If there is isn't some simple solution to this then I also think that
opening a bug for this and moving the discussion there will be more
fruitful.

If I have the time today I'd like to resolve the issue posted below,
to get finally rid of it but I cant promise that.

Thomas Menzel @ IT-Solutions GmbH


-----Original Message----- From: smila-dev-bounces@xxxxxxxxxxx
[mailto:smila-dev-bounces@xxxxxxxxxxx] On Behalf Of Kerstin Bach
Sent: Donnerstag, 18. Februar 2010 16:03 To: smila-dev@xxxxxxxxxxx
Subject: Re: [smila-dev] SMILA Crawling mySQL DB

Hi Thomas,

thanks for your fast reply!

We're still struggling, because it still seems that our changes did
not apply. We changed the
...\SMILA\configuration\org.eclipse.smila.connectivity.framework.crawler.jdbc\schemas\JdbcDataSourceConnectionConfigSchema.xsd


file and of course we added a corresponding jdbc.xml and named the
DataSourceID 'jdbc' in
...\SMILA\configuration\org.eclipse.smila.connectivity.framework

Further we have deleted the workspace and restarted SMILA. We still
get the same error along with the following message in the
SMILA.log: 2010-02-18 15:57:07,890 ERROR [RMI TCP
Connection(8)-147.172.96.177 ]  framework.CrawlerControllerAgentBase
- org.eclipse.smila.connectivity.ConnectivityException: Error
loading DataSource with DataSourceId 'jdbc'

Any ideas what might help to get the crawler started?

Thanks, Kerstin



On 17.02.2010 09:15, Thomas Menzel wrote:
... and I was mistaken...

Checking the regex against the con-string I noticed that the
"/forum" part isn't covered.

Anyhow, as I said, just change the attribute def. like so in the
XSD: ... <xs:complexType> <xs:attribute name="Connection"
use="required" type="xs:normalizedString" /> ...

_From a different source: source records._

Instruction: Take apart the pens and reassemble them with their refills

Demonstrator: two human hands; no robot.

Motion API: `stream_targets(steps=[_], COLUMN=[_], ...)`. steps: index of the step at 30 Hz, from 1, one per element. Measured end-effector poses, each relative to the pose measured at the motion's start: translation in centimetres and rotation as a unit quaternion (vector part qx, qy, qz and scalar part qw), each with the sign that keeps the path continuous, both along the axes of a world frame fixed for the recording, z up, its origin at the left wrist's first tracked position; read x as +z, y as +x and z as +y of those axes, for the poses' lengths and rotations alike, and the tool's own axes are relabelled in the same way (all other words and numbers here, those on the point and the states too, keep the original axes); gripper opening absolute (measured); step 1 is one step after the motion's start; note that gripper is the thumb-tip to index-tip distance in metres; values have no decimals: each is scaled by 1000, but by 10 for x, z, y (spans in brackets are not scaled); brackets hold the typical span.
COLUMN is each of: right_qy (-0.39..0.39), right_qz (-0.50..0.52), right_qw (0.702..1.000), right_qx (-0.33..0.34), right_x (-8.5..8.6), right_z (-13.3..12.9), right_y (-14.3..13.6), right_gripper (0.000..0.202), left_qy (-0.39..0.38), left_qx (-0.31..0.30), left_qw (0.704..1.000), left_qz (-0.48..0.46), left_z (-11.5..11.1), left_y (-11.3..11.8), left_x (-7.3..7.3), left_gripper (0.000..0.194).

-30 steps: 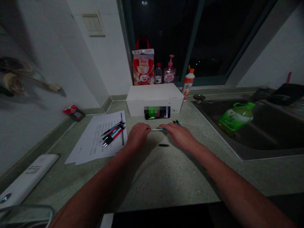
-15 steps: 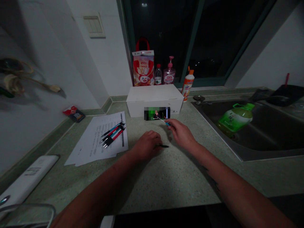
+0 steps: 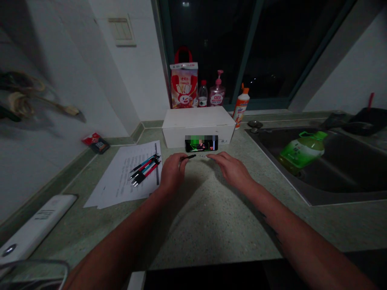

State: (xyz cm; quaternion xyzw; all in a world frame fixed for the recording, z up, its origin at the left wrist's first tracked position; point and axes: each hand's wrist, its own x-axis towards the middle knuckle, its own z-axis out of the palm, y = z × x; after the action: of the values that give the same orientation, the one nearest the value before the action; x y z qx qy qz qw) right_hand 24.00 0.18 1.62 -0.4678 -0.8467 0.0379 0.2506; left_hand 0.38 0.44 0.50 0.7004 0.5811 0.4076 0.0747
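My left hand (image 3: 171,173) grips a small black pen part (image 3: 189,157) and holds it level above the countertop. My right hand (image 3: 232,170) pinches the far end of a thin, spring-like piece (image 3: 202,155) that lines up with the black part. Both hands meet just in front of a phone (image 3: 201,143) with a lit screen, which leans on a white box (image 3: 198,125). To the left, several red, blue and black pens (image 3: 144,166) lie in a bunch on sheets of paper (image 3: 128,175).
A steel sink (image 3: 329,177) on the right holds a green bottle (image 3: 299,151). A red bag (image 3: 184,84), small bottles (image 3: 216,93) and an orange-capped bottle (image 3: 241,106) stand behind the box. A white device (image 3: 36,227) lies at the near left, a red packet (image 3: 96,142) by the wall.
My left hand took the black part off the counter and raised it toward the phone. My right hand no longer shows the blue pen piece and now meets the left hand.
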Motion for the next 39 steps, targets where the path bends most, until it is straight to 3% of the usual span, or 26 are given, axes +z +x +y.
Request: stream_targets(steps=[14,21,24,31,39], right_qy=[-7,-14,-20,-55,-95], right_qz=[-35,-70,-36,18,69], right_qw=[999,997,998,998,992], right_qx=[-4,18,41,40,50], right_x=[3,4,-1,-6,-10], right_z=[-1,-5,-5,-1,-2], right_y=[-1,-5,-8,-9,-13], right_gripper=[59,61,54,26,24], left_qy=[0,-2,-19,-117,-27], left_qx=[-15,-103,-134,-128,-164], left_qw=[999,989,988,983,985], left_qz=[42,107,81,-58,-42], left_z=[2,0,-1,-2,0], left_y=[-3,2,5,8,6], left_x=[-2,0,-5,-11,-12], left_gripper=[15,12,13,14,9])
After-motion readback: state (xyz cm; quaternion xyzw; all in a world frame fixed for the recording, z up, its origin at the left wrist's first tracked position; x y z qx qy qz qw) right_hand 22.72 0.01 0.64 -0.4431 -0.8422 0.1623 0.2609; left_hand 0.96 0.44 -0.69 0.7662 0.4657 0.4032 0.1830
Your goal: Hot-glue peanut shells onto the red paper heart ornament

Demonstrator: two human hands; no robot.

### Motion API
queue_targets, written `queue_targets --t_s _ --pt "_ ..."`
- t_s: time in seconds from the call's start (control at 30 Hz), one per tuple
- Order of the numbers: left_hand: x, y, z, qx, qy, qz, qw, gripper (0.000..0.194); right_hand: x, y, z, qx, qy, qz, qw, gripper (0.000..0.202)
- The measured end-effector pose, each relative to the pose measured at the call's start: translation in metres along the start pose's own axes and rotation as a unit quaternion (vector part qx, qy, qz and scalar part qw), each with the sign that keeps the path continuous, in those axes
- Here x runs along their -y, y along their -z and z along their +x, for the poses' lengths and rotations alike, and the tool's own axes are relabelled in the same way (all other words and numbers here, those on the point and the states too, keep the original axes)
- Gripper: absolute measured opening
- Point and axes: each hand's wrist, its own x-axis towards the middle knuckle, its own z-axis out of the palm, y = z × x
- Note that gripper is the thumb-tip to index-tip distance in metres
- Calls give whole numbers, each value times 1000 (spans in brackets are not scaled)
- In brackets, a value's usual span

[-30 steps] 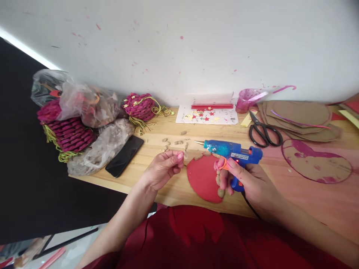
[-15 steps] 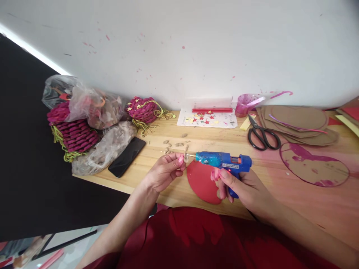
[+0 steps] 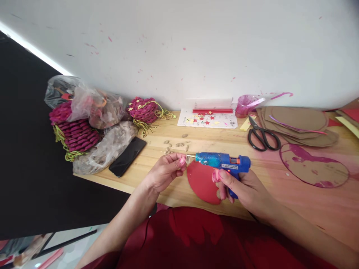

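Observation:
My right hand [image 3: 235,183] is wrapped round the grip of a blue glue gun [image 3: 213,160], held level with its metal nozzle pointing left. Between thumb and fingertips, my left hand [image 3: 169,167] pinches a small pale, shell-like piece [image 3: 187,159] right at the nozzle tip. Whether the tip touches it is hard to tell. Below both hands lies a red round disc [image 3: 200,183], partly covered by the right hand, with brownish bits at its right edge. Several small brown shell-like pieces [image 3: 180,144] are scattered on the wooden table [image 3: 157,136] just beyond my left hand.
Black scissors [image 3: 263,136] lie right, near stacked cardboard ovals [image 3: 297,116] and a pink-stained cardboard disc [image 3: 314,165]. At the back are a paper with star stickers [image 3: 207,118] and a pink cup [image 3: 246,105]. A phone [image 3: 127,157], plastic bags [image 3: 105,149] and woven magenta pieces [image 3: 81,135] sit left.
The pinched piece and the glue gun hold nearly the same place, with the piece turned slightly at the nozzle. The view has shifted very slightly.

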Motion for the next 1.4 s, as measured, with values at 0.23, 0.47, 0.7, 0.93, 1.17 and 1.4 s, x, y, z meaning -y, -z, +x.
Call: queue_targets --t_s 0.23,0.47,0.7,0.93,1.17,1.4 --pt "0 0 1 -4 -1 -5 1000 38 0 0 0 4 0 0 1000 50" --pt "0 -1 1 -10 2 -8 1000 39 1 -1 2 -1 3 6 1000 50" --pt "0 -1 1 -10 2 -4 1000 39 0 -2 1 -4 -3 6 1000 50" --pt "0 -1 0 -11 2 -12 1000 39 1 -1 2 -11 -4 5 1000 52" --pt "1 1 1 -11 -1 -8 1000 38 2 -1 2 -16 -11 9 1000 54" --pt "1 2 1 -15 -1 -10 1000 39 0 -1 3 -8 -12 -1 1000 54"
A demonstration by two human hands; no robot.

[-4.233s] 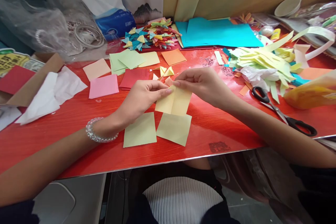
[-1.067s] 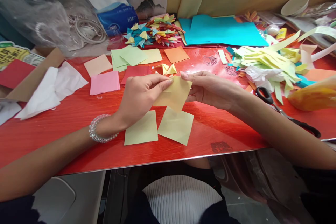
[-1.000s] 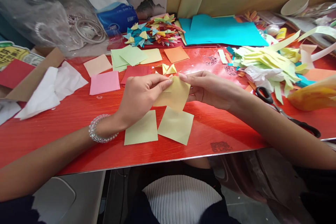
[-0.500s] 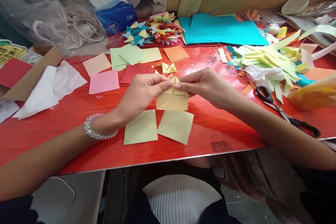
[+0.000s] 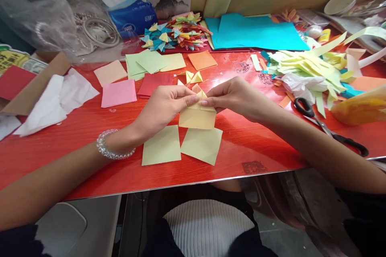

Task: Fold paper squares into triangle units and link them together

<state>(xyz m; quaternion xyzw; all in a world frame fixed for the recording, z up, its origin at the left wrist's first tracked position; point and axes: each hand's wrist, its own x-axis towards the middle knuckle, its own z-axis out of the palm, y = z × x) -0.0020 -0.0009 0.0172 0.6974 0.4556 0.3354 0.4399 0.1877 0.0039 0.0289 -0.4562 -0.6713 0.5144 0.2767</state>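
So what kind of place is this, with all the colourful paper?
It looks like a place for making paper crafts, maybe at home, but I can't be sure. The red table has pink paper squares, scissors and a pile of folded paper pieces.

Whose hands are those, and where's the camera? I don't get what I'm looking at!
There's no robot here, just a person's two bare hands. The camera sits on that person's head, looking forward and down at the work. The left hand and right hand pinch a partly folded yellow paper between them. Nearer the person, two pale squares lie on the red table. Farther back are more coloured squares, bright blue sheets and a heap of little folded pieces. Over to the right, scissors lie near a pile of paper strips.
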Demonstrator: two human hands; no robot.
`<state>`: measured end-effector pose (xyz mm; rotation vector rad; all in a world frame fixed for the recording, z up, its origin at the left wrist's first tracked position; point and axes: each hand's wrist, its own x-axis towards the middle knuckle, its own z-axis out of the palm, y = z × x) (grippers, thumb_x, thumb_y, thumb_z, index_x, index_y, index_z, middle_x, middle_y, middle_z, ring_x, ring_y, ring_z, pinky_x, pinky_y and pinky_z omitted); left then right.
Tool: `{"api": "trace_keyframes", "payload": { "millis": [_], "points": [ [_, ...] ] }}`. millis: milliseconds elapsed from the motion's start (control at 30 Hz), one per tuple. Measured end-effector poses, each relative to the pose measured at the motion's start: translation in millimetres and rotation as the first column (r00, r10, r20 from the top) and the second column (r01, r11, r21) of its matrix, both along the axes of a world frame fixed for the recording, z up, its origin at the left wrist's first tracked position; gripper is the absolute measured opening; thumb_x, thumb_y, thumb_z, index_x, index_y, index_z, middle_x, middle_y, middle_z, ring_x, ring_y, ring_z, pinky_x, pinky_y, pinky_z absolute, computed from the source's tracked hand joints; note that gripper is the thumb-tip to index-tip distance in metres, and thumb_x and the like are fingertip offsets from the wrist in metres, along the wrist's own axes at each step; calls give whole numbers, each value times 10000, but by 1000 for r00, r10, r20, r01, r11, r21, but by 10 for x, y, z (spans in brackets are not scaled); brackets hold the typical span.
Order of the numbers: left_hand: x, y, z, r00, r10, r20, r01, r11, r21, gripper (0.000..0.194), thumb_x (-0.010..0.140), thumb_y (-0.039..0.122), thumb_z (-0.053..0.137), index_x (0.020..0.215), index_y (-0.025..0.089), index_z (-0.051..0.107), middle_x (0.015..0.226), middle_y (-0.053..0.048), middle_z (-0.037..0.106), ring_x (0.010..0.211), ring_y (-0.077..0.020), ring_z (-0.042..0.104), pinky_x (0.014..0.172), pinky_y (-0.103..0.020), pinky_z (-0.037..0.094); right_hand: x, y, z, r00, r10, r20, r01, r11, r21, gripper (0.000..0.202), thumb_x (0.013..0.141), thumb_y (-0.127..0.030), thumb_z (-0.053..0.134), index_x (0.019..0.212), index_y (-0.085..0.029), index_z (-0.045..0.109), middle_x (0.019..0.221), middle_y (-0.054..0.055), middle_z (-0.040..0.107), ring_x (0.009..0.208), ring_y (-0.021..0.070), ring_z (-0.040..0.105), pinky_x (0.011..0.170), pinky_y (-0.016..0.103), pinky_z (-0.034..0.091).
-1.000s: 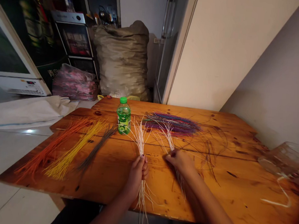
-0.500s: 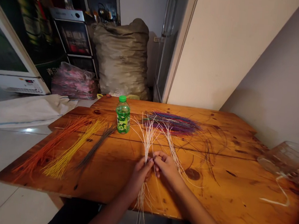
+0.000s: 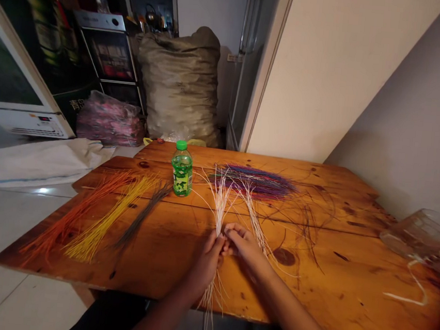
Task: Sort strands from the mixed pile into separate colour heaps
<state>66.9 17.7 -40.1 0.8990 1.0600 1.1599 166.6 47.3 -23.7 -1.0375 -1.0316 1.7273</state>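
My left hand (image 3: pixel 212 250) is closed around a bundle of thin white strands (image 3: pixel 220 206). Above the fist the strands fan out, and their other ends spread below it, past the table's near edge. My right hand (image 3: pixel 240 239) is pinched close against the left thumb, at the bundle's right side. What lies between its fingertips is too small to make out. A second bundle of white strands (image 3: pixel 255 223) rests on the wood just beyond my right hand.
Orange (image 3: pixel 79 211), yellow (image 3: pixel 109 222) and dark grey strands (image 3: pixel 143 217) lie in bundles on the wooden table (image 3: pixel 178 280) at left. A green-capped bottle (image 3: pixel 181 174) stands behind them. Purple-blue strands (image 3: pixel 261 182) lie at the back. A clear container (image 3: pixel 411 233) is at right.
My right fingertips have come in closer to my left thumb. The loose strand that hung by the right fingers no longer shows. Both hands stay at the same bundle.
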Motion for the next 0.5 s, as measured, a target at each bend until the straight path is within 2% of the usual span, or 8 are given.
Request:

The patterns were initially thought as a safety measure using
XML/XSD to validate the correct format of the connection string -
nothing else. The JDBC crawler just takes the value as is from the
attribute.

What puzzles me though, is that your pattern isn't included in the
list of the SAX Exception!

What XSD did you change?

And did you do a restart? Note, that all Crawler Schemas are
registered on startup and on install as far as I can tell.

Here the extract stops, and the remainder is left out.